EXERCISE REQUIREMENTS>
Omit the images and output every line of the data below exactly.

(Dataset records)
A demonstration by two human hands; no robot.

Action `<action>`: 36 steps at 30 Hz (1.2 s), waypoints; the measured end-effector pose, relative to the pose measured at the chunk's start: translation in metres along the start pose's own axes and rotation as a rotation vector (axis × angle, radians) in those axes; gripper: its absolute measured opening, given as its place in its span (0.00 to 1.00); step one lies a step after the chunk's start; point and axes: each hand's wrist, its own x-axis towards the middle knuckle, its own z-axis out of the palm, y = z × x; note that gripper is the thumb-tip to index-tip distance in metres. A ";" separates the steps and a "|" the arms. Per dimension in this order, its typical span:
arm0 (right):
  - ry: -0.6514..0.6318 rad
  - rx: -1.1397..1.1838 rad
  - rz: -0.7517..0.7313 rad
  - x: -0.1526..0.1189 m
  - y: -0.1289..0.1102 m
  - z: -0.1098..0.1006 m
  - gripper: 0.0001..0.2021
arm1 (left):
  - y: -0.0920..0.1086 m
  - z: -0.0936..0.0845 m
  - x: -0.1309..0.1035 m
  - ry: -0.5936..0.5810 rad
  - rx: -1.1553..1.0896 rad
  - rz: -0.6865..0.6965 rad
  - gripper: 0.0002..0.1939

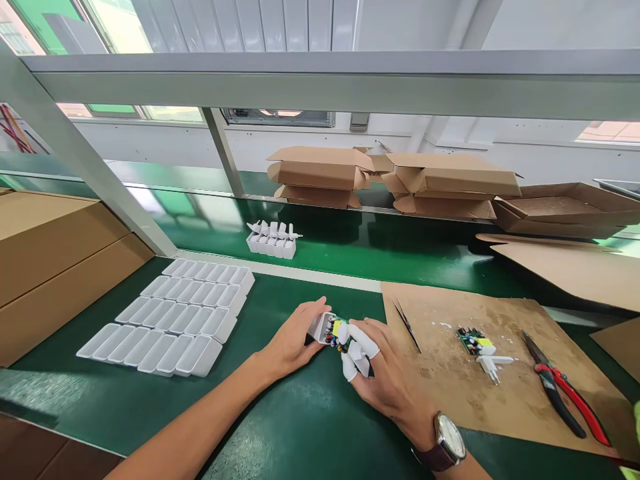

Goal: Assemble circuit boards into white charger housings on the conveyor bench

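Observation:
My left hand [296, 340] grips a small white plastic case [320, 328] with its open end facing right. A circuit board [340, 331] with a yellow part sits at the mouth of that case, and it appears to be partly inside. My right hand [390, 373], white covers on its fingertips and a watch at the wrist, is closed on the board from the right. Its fingers hide part of the board. To the right, a second circuit board [475, 340] with white pieces attached lies on a stained cardboard sheet [450, 393].
Left of my hands stand rows of white cases [173, 320]. Further back is a group of filled white cases [273, 241]. Tweezers [407, 325] and red-handled pliers [560, 387] lie on the cardboard. Brown cartons [320, 167] sit behind, under a metal frame bar [320, 90]. A large carton [65, 260] stands left.

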 end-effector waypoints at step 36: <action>-0.030 0.009 0.019 -0.007 0.003 0.005 0.36 | 0.003 0.003 0.001 -0.012 0.104 0.040 0.42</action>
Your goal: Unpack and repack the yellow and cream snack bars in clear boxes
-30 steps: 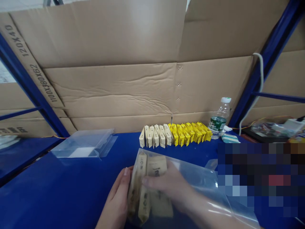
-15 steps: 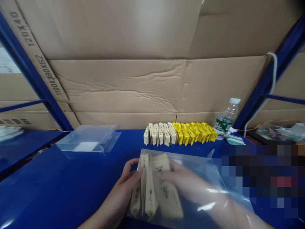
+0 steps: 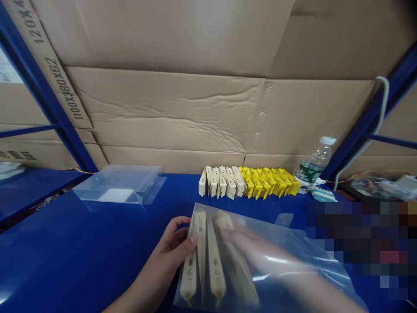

SOLVED EXERCISE>
A demonstration by two human hands; no robot.

Action `<action>`: 36 steps at 30 Hz (1.2 s), waypoints; the measured end-effector pose, relative to the pose measured at the chunk's start: translation in metres along the start pose's own axes and rotation as a rotation vector (axis × angle, radians) in those axes; gripper: its absolute measured opening, given as its place in its span (0.00 to 1.00); step one lies a step after the chunk's start; point and axes: each hand's wrist, its own x-axis towards the middle knuckle, its own z-axis out of the palm, y = z × x; note that gripper is the thumb-tip to index-tip distance in metres. A ";" separates the steps and a "|" the arms. Per dimension in this order, its typical span:
arm0 (right):
  - ry: -0.6514..0.6318 rad
  - rx: -1.1397..1.1838 rad
  - rz: -0.7517..0.7313 rad
  - x: -0.1526..0.1189 m
  - y: -0.1289..0.1102 m
  - z: -0.1098..0.1006 m
  - gripper: 0.0001..0.2021
arm1 (left):
  - y: -0.0920..0.1086 m
  - z: -0.0936..0.0845 m
  - x: -0.1309..0.1035 m
  - ry: -0.5936..0.5810 rad
  - rx: -1.1553..1.0896 rad
  - rz: -0.6865..0.6965 rad
  - gripper: 0.0002..0.1939


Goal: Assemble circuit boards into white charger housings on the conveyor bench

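Observation:
My left hand [296, 340] grips a small white plastic case [320, 328] with its open end facing right. A circuit board [340, 331] with a yellow part sits at the mouth of that case, and it appears to be partly inside. My right hand [390, 373], white covers on its fingertips and a watch at the wrist, is closed on the board from the right. Its fingers hide part of the board. To the right, a second circuit board [475, 340] with white pieces attached lies on a stained cardboard sheet [450, 393].
Left of my hands stand rows of white cases [173, 320]. Further back is a group of filled white cases [273, 241]. Tweezers [407, 325] and red-handled pliers [560, 387] lie on the cardboard. Brown cartons [320, 167] sit behind, under a metal frame bar [320, 90]. A large carton [65, 260] stands left.
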
 end-effector waypoints at step 36: <action>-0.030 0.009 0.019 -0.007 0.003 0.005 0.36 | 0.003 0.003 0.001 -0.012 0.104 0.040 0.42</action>
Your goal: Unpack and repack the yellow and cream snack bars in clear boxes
-30 steps: 
-15 steps: 
+0 steps: 

This output requires nothing further.